Among Raleigh’s possessions when he entered the Tower, for the last time, after the failed second Guiana voyage, were maps. He had with him charts of Panama and the Orinoco, of Guiana and Nova Regnia. One is reminded of one of his own exquisite hand drawn maps, of the mouths of the Nile, on a page of his notebook material for The History of the World. Raleigh’s mind was a map, as Odysseus’s was. Perhaps he enjoyed voyaging in his thoughts through the long years of imprisonment, as Odysseus did through his days confined with Calypso and Circe.

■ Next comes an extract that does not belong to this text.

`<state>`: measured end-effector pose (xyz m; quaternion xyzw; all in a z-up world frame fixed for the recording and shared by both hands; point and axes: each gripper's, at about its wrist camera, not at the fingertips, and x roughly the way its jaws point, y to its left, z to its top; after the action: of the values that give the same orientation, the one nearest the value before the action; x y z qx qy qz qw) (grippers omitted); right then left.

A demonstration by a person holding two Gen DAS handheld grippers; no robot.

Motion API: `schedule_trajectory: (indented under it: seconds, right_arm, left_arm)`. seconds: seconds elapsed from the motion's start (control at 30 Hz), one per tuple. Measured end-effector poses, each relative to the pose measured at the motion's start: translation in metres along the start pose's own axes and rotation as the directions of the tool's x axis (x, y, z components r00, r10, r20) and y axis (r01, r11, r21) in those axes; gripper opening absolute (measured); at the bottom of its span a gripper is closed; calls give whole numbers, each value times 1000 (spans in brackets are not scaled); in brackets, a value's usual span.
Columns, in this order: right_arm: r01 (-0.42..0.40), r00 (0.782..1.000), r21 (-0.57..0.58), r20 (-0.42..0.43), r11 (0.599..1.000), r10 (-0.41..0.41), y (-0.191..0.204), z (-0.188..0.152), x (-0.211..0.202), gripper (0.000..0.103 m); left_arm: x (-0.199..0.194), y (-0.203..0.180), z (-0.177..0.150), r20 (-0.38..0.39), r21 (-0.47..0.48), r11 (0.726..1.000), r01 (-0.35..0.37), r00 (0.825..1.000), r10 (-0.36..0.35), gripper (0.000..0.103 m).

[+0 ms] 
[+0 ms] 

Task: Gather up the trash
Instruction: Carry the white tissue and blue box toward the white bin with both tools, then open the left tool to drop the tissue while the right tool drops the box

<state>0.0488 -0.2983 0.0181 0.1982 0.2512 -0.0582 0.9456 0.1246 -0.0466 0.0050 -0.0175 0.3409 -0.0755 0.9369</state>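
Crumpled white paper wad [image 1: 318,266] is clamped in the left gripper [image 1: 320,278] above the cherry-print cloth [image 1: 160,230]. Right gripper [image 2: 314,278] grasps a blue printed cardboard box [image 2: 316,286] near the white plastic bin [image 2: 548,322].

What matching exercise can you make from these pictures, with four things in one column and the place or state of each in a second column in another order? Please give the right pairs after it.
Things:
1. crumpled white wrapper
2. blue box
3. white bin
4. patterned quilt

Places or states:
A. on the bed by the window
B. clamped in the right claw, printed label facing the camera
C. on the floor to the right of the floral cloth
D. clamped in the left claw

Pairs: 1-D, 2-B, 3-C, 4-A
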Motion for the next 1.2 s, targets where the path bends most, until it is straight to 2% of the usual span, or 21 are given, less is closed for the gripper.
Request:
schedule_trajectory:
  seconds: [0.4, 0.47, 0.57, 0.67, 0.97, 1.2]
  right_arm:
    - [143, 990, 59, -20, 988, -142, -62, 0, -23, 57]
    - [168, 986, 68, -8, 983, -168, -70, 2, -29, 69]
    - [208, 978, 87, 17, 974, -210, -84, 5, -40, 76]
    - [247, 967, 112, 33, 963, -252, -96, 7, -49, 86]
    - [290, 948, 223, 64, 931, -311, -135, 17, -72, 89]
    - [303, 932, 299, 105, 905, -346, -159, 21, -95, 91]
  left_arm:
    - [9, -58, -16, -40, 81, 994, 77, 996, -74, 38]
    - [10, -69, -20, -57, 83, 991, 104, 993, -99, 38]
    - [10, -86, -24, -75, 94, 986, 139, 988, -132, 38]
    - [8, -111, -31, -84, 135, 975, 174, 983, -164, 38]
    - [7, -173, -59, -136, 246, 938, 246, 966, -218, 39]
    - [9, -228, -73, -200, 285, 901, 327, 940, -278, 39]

The parallels are there. In the story of Ulysses is Ogygia which is Malta; Phaeacia which is Corfu; Djerba where the Lotus-eaters lived; Sicily land of Cyclops; Stromboli and Mount Circonis, Capri of the Sirens; The Straits of Messina between Scylla and Charybdis; the Plains of Troy; and Ithaca the little island which was home.
So Raleigh, with England for Ithaca; the Atlantic for the Mediterranean; the Azores and the Caribbean Islands for Malta, Corfu, Capri, Sicily and Cyprus; Guiana for North Africa. Raleigh goes east to fight as Odysseus did, and voyages west and south along the paths of the sun. Odysseus, journeying to the Underworld, grasps the strange plant that Hermes puts into his hand. ‘It had a blackish root, and milk-white flower. The gods call it Moly, and it is an awkward plant to dig up, at any rate for a mere man.’ Raleigh’s sponsored expeditions bring back new plants also, tobacco and potatoes, as they appear in Gerard’s Herbal. He had potatoes set in his gardens at Youghal in Ireland, along with yellow wallflowers from the Azores, and the ‘Affane cherry’ from the Canary Islands.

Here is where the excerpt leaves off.